Le procès "Valérie Yapo-PDCI-Thiam", démarré depuis le 20 mars 2025, a pris fin jeudi 22 mai 2025, au Tribunal de première instance d’Abidjan-Plateau avec un verdict mi-figue mi-raisin. Pour une explication du verdict aux Ivoiriens et au monde entier, Valérie Yapo et son avocat, Me Alain Bokola, étaient face à la presse, vendredi 23 mai 2025, dans une salle de conférence d’un hôtel à Angré 7eme Tranche. Il y a eu 2 interventions. Le Côté juridique ou judiciaire était l’affaire de l’avocat, Me Alain Bokola, quand le volet politique est revenu à Mme Valérie Yapo.

Pour le côté juridique, Me Alain Bokola a revisité toutes les audiences depuis le 20 mars 2025 au 22 mai 2025. Il y avait 2 plaintes. Le jugement de fond qui a commencé le 20 mars, puis le référé engagé le 21 mars. «C’était une stratégie pour faire perdre le contrôle du dossier à l’adversaire et ça a marché. Ma cliente a été réintégrée par la justice comme elle le souhaitait. C’était la principale action. Le reste c’était du dilatoire», a expliqué l’avocat.
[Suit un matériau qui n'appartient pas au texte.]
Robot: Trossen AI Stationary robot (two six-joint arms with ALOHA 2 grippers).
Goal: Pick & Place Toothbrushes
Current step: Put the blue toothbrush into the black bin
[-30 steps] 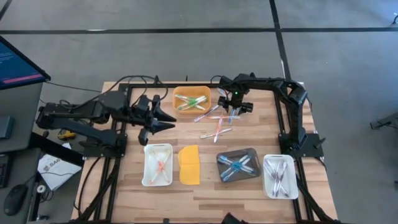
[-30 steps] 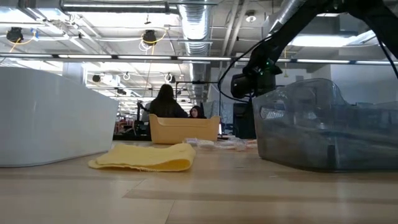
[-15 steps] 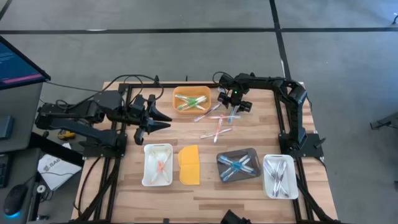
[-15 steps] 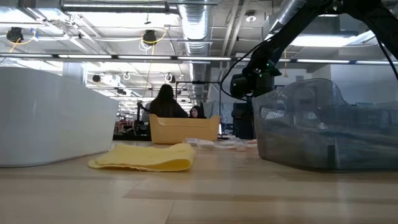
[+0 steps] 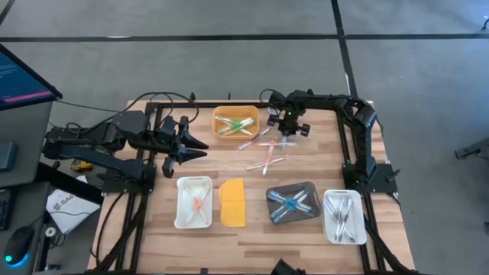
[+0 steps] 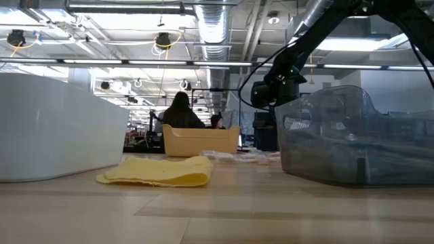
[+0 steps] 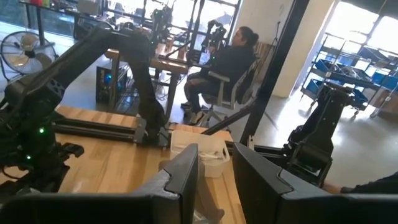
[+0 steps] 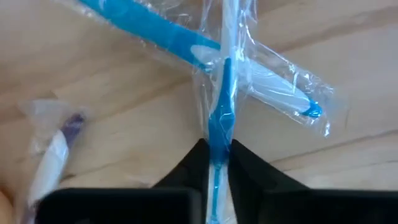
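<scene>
Four trays: orange bin at far side holds mixed toothbrushes; white tray has pink/orange ones; dark tray has blue ones; clear tray at right has white/clear ones.
Progress: partly done, my guess. Some brushes sorted by colour into the three near trays; a loose pile left on the table between bin and dark tray, plus what sits in the bin.
Right gripper: mine, down over the far end of the loose pile, just beside the bin. Wrist view shows my fingers nearly together, pinching a wrapped blue brush between the tips. It lies over another blue wrapped one.
Lifted or not: cannot tell.
Left gripper: waiting at left of the bin, above the table, jaws parted, nothing between them.
Where blue brush goes: dark tray, judging by its contents.
Left to do: carry this one over, then the rest of the pile and the bin.
In the way: crossed brush under mine, crinkly wrap may drag it along. White-purple brush nearby. Yellow lid lies flat between white tray and dark tray, not on my path.
Beyond table: a person seated at a desk, another robot arm in my left wrist view.
</scene>
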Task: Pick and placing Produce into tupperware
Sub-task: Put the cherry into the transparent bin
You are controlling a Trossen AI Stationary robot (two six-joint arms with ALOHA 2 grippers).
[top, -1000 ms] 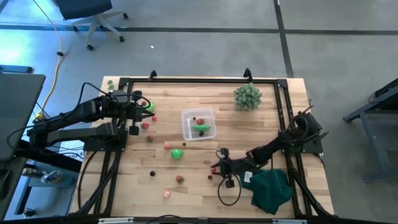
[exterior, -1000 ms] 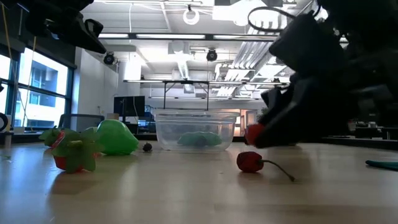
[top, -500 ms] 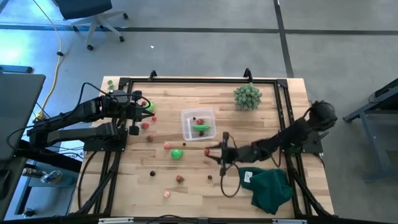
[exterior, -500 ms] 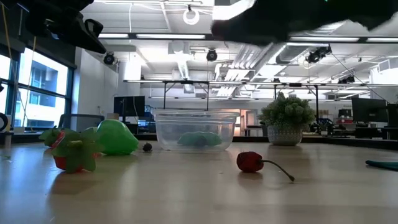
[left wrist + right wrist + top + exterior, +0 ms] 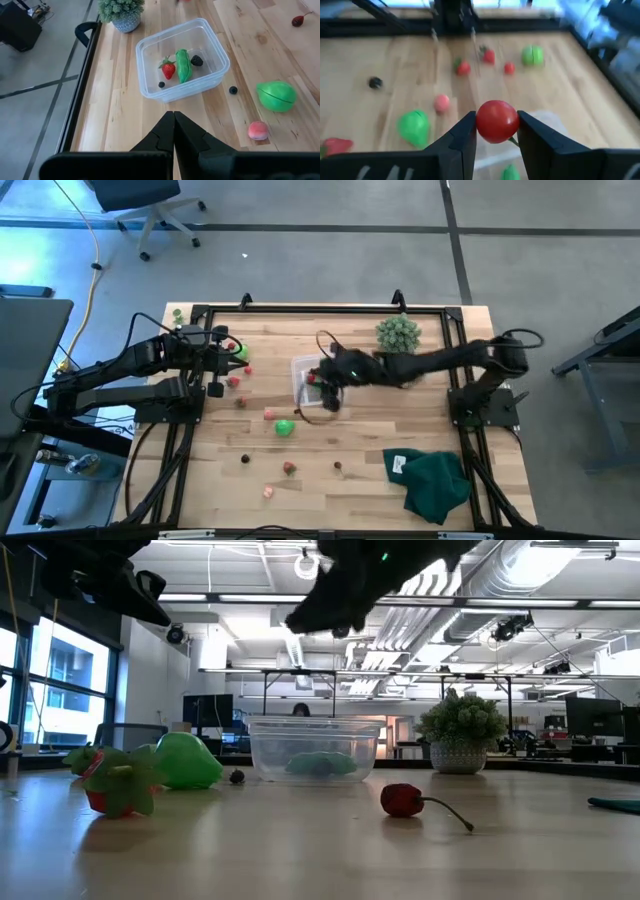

Il a ensuite dénoncé les agissements des avocats du PDCI-RDA qui ont, à chaque audience, donné de fausses informations au public pour se comporter comme "Le bourreau qui étouffe les cris de sa victime et pleure à sa place".
«La victime dans cette affaire, c’est ma cliente Mme Valérie Yapo. Ce sont ses droits et sa dignité que le Conseil de discipline a bafoués. Pendant qu’elle pleure devant la justice, le PDCI-RDA crie plus fort qu’elle pour se victimiser et pleure à sa place », a caricaturé Me Bokola.
Selon lui, Valérie Yapo a gagné le procès de fond avec sa réintégration au Bureau politique puisque la juge a prononcé la caducité et l’irrégularité de la sanction prononcée par le Conseil de discipline du PDCI-RDA.
«Dame Valérie Yapo a porté plainte pour que la justice annule sa sanction et la réintègre dans ses droits de membre du Bureau politique. Elle a donc gagné cette bataille. Sa seconde victoire est le fait que son action a poussé le président illégalement élu le 22 décembre 2023, M. Tidjane Thiam, à démissionner de son poste de président, le 11 mai 2025. Si elle n’avait pas porté plainte, le président n’aurait jamais démissionné pour se faire réélire président du PDCI-RDA, le 14 mai dernier. Nous n’avons pas encore attaqué cette nouvelle élection qui est tout aussi illégale. Mais ma cliente, se disant satisfaite du verdict, n’a pas voulu porter une nouvelle plainte. Donc le procès est terminé», a conclu Me Alain Bokola.